WASHINGTON, DC - JULY 15: Sen. John Cornyn (R-TX) speaks to the media after Senate joint caucus meeting, on Capitol Hill, July 15, 2013 in Washington, DC. The senators met in a closed-session in the Old Senate Chamber Wednesday evening to discuss the subjects of filibusters and presidential nominations. (Photo by Drew Angerer/Getty Images)

Now is the time for us to brand the Republican Party as a domestic terrorist group. You know we need to do this, for the good of the country and for our future.

These days in the GOP, it is becoming harder to tell the difference between the politicians, the criminals and violent extremists. Take for example the tragic and senseless white supremacist attack in Portland. After Jeremy Joseph Christian fatally stabbed two people in the neck on a train following his tirade against two Black teenagers, one who was wearing a hijab, a top Oregon GOP official had to weigh in and say something extra.
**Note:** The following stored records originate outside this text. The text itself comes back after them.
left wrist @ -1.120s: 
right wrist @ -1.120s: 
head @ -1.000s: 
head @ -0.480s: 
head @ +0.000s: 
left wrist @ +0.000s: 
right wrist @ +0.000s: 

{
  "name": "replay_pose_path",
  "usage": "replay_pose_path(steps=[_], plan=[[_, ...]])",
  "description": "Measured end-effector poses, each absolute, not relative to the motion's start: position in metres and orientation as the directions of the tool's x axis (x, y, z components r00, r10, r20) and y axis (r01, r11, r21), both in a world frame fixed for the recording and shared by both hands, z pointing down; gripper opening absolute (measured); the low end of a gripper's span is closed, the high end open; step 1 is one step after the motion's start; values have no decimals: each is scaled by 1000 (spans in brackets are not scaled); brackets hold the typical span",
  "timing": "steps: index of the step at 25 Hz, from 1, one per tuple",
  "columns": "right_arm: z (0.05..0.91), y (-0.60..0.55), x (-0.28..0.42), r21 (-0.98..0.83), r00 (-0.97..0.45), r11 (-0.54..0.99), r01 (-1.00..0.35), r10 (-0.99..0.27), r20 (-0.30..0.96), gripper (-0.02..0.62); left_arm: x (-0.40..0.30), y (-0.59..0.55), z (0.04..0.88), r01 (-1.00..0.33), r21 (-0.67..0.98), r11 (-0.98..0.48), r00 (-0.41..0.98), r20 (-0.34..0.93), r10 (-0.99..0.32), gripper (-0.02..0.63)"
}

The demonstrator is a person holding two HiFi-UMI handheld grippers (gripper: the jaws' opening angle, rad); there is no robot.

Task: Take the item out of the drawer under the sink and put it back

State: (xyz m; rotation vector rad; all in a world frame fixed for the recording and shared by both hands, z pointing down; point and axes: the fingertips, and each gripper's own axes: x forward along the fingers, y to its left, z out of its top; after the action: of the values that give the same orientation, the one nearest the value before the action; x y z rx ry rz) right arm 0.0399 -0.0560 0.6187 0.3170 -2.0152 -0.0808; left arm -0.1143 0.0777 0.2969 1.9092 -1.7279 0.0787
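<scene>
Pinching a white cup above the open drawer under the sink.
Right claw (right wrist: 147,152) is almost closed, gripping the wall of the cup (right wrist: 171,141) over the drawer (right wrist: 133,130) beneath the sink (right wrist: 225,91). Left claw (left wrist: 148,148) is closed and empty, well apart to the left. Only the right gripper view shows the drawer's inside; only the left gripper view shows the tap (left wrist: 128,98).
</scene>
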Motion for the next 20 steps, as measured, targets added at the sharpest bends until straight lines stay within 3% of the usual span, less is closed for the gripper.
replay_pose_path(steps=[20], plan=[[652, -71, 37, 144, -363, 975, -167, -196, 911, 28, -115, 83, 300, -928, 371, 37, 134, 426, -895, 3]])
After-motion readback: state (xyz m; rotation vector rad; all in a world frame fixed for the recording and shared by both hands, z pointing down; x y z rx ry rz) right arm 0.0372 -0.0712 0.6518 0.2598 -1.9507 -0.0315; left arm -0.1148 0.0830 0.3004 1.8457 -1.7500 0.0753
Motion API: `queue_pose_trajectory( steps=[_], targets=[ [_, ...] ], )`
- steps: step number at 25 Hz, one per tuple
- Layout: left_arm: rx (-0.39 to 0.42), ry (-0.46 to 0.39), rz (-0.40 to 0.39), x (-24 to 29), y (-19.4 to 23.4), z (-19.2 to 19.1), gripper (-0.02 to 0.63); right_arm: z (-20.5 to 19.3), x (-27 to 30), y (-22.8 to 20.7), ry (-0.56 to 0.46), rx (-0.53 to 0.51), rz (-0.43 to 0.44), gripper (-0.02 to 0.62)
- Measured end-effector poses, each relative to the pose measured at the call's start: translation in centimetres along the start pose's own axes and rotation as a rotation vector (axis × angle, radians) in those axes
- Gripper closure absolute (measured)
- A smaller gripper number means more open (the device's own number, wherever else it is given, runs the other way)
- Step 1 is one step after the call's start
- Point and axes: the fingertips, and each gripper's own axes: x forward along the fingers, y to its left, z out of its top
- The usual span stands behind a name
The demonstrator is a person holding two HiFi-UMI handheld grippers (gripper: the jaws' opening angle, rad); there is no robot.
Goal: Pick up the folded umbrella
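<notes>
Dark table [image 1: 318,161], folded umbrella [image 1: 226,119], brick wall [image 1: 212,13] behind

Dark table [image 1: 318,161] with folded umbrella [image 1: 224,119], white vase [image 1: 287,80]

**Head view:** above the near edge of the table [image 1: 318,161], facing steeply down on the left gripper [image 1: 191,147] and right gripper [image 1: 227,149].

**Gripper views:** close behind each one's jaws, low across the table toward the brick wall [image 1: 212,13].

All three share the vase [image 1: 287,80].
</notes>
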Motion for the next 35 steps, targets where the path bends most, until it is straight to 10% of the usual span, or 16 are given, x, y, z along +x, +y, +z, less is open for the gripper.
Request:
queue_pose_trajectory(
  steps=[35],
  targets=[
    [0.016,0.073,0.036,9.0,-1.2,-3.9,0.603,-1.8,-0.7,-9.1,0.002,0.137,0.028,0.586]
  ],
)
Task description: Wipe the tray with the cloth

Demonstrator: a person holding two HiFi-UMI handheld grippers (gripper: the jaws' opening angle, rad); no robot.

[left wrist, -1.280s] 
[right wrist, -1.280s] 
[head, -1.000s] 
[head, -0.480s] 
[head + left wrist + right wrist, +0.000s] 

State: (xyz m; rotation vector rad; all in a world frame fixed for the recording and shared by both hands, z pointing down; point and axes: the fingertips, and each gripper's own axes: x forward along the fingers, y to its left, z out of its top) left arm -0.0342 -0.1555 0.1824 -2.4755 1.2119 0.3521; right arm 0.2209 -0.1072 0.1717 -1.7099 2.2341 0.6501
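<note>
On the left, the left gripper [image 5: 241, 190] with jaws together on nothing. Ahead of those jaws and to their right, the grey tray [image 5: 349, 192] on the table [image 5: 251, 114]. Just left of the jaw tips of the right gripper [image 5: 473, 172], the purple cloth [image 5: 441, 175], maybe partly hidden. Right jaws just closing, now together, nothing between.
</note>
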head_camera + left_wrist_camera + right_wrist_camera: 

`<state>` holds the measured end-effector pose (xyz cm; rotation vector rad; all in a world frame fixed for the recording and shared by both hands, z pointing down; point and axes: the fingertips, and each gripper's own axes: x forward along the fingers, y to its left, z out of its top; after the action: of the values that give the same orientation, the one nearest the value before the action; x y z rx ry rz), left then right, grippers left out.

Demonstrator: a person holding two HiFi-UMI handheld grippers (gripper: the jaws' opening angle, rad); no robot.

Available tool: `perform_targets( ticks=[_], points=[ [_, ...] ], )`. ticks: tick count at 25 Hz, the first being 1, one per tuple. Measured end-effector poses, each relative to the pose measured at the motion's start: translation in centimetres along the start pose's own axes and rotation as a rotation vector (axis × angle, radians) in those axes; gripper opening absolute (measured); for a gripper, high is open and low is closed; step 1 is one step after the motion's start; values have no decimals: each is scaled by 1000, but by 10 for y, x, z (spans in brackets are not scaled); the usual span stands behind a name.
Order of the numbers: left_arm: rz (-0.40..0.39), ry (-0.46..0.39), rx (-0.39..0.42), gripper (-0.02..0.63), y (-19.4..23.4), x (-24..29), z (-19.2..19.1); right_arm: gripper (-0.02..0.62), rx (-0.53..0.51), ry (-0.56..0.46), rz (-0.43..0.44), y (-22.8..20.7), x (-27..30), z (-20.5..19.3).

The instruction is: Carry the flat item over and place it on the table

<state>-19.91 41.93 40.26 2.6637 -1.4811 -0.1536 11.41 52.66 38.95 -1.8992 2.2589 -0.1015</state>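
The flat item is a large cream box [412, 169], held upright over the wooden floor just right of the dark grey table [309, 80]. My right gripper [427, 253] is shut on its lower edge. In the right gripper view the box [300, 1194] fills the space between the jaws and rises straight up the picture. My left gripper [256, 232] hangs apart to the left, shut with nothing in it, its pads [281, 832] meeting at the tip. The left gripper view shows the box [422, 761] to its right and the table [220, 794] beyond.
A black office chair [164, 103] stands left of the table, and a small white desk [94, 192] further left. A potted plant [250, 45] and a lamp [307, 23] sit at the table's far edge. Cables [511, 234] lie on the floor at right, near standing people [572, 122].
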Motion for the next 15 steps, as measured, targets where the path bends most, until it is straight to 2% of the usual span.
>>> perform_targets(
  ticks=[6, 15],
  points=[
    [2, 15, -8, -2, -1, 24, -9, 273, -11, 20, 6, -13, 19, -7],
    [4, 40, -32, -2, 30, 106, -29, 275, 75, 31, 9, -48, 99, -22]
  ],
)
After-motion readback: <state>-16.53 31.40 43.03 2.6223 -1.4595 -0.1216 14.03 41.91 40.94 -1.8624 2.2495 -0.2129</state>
When other people expressed condolences and decried the rise of hate and violence, Multnomah County GOP Chair James Buchal suggested that in response to street protests, GOP politicians might consider using extremist antigovernment militia groups such as the Oath Keepers and the Three Percenters for security. “I am sort of evolving to the point where I think that it is appropriate for Republicans to continue to go out there,” Buchal told The Guardian. “And if they need to have a security force protecting them, that’s an appropriate thing too.”

This comes as Mississippi state Rep. Karl Oliver apologized after calling for the lynching of lawmakers who support the removal of Confederate monuments. Newly elected Montana Congressman Greg Gianforte, who has ties to accused white supremacists, beat up a Guardian reporter, while Texas Gov. Greg Abbott made a joke about shooting reporters. And because there is no shortage of the crazy in the Lone Star State–known for its good barbecue but equally for its history of lynchings and racial violence–a Republican lawmaker threatened to shoot a Democratic colleague. After state Rep. Matt Rinaldi told a group of Latino lawmakers he called ICE on protesters, he took to Facebook and claimed he had been assaulted by Rep. Ramon Romero and threatened by Rep. Poncho Nevarez for calling ICE, and told Nevarez he would shoot the lawmaker in self-defense.

Then, of course, there is the commander-in-chief, President Donald “covfefe” Trump himself, who as a candidate said “I could stand in the middle of 5th Avenue and shoot somebody and I wouldn’t lose voters.” Trump, who fomented white supremacist violence against protesters at his campaign rallies, is helping to set the tone for the rest of the characters in his party, with actual Nazis working out of the West Wing and promulgating punitive policies against Latinos, Muslims, Blacks, the poor and others that are acts of violence unto themselves.

Accusing a major political party of terrorism requires a working definition of terrorism. According to the FBI website, terrorism is defined in the Code of Federal Regulations as “the unlawful use of force and violence against persons or property to intimidate or coerce a government, the civilian population, or any segment thereof, in furtherance of political or social objectives.”

Domestic terrorism is “the unlawful use, or threatened use, of force or violence by a group or individual based and operating entirely within the United States or Puerto Rico without foreign direction committed against persons or property to intimidate or coerce a government, the civilian population, or any segment thereof in furtherance of political or social objectives.”

You be the judge.

It all makes you wonder how we got to this point, and how the former party of Abraham Lincoln and Frederick Douglass became the political arm of domestic white terrorism. Granted, it was a long time coming. From the days of Barry Goldwater and Nixon, the GOP used racial hatred and resentment over civil rights as a marketing ploy. The race card politics of the Republican Southern Strategy lured the Southern segregationists from the old Democratic Party.

All the while, the party kept lurching to the right and failed to regulate its unhinged, unstable element. Rather, the Republicans, like their base of uneducated white voters, became addicted to the opioid of racism, and with it, enabled white male anger in all its toxicity. They embraced the Tea Party and Birtherism, and found common cause with the gun nuts, the militias and the hate groups the Southern Poverty Law Center monitors so well.

After years of making Barack Obama the Black president their sworn enemy, the GOP made 2016 a turning point with the full embrace of white nationalism. The extremist rightwing fringe became the mainstream. While the Jim Crow politicians went hand in hand with the Ku Klux Klan back in the day, years later the parties might have changed, but the game remains the same.

And with elected officials acting like madmen, calling for violence, even threatening acts of terror themselves, this is a sign of a party that is off the rails and out of control. This isn’t funny, and at this rate somebody is going to get hurt.